EXERCISE REQUIREMENTS: In the entries below, find the line with "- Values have" and the line with "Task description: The"; give again those lines and every line between them, exactly.

Stored entries:

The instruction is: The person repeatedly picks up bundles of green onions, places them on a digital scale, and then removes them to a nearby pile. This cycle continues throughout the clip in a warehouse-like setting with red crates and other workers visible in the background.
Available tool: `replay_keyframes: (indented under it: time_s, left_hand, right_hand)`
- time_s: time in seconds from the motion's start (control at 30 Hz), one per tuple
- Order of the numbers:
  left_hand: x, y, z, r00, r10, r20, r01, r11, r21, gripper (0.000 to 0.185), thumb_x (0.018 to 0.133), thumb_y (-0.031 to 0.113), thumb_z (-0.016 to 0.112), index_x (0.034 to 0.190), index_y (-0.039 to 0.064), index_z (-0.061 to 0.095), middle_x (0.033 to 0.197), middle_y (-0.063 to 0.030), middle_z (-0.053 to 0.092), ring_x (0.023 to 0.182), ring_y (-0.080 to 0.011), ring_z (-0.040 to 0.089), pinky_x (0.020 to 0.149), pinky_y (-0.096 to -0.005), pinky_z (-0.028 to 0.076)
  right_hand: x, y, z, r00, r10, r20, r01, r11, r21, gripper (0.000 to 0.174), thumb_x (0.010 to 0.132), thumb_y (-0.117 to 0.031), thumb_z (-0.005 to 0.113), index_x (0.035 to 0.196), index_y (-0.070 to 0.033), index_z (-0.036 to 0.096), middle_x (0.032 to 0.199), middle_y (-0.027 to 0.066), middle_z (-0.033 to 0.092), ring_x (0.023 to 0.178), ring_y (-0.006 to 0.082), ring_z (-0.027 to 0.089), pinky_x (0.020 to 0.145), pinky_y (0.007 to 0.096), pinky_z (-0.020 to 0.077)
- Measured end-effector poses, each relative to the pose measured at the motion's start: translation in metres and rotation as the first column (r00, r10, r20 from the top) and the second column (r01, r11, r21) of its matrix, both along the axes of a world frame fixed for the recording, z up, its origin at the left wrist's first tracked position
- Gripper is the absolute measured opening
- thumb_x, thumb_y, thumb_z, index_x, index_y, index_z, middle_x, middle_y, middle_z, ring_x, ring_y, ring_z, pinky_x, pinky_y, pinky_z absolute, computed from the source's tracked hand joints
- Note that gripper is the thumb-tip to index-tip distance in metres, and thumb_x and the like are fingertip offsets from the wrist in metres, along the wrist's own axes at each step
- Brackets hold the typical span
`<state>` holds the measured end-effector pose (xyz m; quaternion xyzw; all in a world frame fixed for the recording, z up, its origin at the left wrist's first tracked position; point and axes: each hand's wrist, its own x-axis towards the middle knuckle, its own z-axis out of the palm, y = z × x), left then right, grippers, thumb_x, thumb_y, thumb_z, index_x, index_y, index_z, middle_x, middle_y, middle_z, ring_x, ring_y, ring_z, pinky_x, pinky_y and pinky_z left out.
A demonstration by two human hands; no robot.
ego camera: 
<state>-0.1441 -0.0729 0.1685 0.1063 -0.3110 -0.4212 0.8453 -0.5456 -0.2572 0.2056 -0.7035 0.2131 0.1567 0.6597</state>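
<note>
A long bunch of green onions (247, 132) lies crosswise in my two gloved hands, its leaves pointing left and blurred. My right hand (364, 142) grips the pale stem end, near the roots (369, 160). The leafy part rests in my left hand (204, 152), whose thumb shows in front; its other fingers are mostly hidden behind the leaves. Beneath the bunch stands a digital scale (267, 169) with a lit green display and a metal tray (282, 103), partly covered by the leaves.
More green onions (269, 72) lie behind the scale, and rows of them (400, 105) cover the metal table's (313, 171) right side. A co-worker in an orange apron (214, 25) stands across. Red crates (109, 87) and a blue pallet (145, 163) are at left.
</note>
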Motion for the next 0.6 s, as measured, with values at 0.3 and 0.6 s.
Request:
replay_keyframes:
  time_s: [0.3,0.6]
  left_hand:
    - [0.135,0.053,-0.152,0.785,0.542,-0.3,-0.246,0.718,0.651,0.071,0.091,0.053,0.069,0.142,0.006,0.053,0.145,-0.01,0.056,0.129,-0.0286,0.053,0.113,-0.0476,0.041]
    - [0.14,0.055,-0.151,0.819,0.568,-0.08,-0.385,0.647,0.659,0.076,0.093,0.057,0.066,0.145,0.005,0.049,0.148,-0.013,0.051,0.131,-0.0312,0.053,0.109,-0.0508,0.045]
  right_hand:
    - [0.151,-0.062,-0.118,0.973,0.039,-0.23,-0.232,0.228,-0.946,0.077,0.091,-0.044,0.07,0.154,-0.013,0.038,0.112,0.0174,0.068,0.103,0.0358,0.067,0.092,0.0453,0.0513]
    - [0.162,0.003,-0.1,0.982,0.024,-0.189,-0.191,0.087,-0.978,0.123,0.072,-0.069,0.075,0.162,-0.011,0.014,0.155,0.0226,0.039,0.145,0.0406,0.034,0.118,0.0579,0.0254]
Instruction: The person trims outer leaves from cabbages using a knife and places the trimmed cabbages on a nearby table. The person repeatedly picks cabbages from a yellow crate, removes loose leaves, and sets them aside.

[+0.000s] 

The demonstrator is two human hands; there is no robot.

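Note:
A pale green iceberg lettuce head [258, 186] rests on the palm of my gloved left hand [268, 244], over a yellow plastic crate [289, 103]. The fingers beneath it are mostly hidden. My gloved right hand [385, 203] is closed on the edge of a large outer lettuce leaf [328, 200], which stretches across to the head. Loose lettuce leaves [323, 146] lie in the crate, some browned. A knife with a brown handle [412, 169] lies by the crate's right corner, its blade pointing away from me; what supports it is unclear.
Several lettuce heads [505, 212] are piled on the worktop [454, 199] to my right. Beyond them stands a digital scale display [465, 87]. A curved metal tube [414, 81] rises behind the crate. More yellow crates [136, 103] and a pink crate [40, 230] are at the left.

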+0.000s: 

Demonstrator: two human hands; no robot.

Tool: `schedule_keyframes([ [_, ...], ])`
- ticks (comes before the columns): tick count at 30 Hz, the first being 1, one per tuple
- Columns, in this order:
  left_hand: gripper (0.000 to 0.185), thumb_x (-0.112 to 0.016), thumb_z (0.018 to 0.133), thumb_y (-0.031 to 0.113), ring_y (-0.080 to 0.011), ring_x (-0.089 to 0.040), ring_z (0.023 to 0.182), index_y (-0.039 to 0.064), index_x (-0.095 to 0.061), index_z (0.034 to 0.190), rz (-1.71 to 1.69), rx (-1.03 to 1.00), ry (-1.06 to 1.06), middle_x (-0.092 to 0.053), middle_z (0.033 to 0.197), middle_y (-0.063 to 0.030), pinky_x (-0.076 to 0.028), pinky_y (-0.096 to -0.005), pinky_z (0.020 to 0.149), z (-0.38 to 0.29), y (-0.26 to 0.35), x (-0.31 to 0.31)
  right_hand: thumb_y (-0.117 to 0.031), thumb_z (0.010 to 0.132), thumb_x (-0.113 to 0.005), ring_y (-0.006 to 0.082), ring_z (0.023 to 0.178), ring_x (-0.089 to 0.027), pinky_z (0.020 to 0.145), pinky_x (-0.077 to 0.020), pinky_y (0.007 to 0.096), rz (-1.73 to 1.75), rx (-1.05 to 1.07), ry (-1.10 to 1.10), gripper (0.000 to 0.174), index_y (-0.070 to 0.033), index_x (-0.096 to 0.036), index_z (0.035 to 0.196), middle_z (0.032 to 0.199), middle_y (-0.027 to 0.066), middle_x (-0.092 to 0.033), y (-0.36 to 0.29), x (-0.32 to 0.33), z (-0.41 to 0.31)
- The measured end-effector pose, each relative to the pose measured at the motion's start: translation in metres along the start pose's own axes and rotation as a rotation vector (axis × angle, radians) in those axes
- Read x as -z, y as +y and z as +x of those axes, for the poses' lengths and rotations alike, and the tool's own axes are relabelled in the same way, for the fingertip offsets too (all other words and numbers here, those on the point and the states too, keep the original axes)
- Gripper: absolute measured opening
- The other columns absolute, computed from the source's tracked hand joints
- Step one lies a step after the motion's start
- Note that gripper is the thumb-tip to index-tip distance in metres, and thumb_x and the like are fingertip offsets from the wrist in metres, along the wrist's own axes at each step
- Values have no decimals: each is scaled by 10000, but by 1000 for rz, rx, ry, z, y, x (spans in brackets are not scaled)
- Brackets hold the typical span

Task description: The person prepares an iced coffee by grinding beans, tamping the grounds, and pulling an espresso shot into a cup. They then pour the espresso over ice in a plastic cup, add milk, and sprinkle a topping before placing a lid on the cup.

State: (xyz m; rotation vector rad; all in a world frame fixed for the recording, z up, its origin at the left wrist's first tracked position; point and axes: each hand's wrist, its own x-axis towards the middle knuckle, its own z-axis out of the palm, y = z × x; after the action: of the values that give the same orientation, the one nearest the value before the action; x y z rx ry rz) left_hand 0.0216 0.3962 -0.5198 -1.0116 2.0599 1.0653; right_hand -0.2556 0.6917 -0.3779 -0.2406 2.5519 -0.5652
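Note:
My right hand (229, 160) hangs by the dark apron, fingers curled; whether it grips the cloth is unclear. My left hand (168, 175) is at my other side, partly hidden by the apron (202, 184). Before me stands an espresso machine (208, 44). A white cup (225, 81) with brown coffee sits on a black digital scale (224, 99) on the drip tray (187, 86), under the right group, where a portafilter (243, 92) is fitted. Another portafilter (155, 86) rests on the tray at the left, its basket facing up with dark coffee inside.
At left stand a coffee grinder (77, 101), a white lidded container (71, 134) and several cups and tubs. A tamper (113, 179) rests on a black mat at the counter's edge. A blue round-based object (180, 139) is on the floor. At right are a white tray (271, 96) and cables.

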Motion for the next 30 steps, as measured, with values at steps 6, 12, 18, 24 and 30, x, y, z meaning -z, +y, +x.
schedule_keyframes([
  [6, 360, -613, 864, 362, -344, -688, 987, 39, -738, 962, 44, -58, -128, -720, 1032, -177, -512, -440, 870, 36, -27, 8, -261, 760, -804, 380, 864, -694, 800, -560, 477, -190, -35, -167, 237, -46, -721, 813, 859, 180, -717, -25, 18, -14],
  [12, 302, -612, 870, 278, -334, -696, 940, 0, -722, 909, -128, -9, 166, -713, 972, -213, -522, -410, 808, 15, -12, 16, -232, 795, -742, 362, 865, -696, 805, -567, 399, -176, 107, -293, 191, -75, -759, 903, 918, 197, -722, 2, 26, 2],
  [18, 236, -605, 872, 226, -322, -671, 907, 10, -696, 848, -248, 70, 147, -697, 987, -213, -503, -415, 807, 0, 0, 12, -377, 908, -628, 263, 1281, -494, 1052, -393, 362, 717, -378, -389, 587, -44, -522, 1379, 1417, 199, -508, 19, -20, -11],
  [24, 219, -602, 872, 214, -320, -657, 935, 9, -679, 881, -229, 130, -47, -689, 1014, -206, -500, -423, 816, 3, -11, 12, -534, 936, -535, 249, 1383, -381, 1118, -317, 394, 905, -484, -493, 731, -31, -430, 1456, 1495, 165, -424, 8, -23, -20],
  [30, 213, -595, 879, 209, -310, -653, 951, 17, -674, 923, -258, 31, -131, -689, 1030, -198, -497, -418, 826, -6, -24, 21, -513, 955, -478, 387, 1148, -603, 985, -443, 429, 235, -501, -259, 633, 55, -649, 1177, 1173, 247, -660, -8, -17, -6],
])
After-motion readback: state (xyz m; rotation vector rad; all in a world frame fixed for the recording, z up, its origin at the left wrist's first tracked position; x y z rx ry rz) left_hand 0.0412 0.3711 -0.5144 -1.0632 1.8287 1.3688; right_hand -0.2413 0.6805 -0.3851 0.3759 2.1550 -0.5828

THE ANSWER:
- Values have no decimals: each is scaled by 10000, but by 1000 for rz, rx, ry, z, y, x (spans in brackets are not scaled)
- Brackets hold the typical span

Task description: The person prepares an iced coffee by grinding beans, tamping the grounds, and pulling an espresso shot into a cup. They then pour the espresso over ice in a plastic cup, add milk, and sprinkle a topping before placing a lid on the cup.

The exercise has been carried out completely.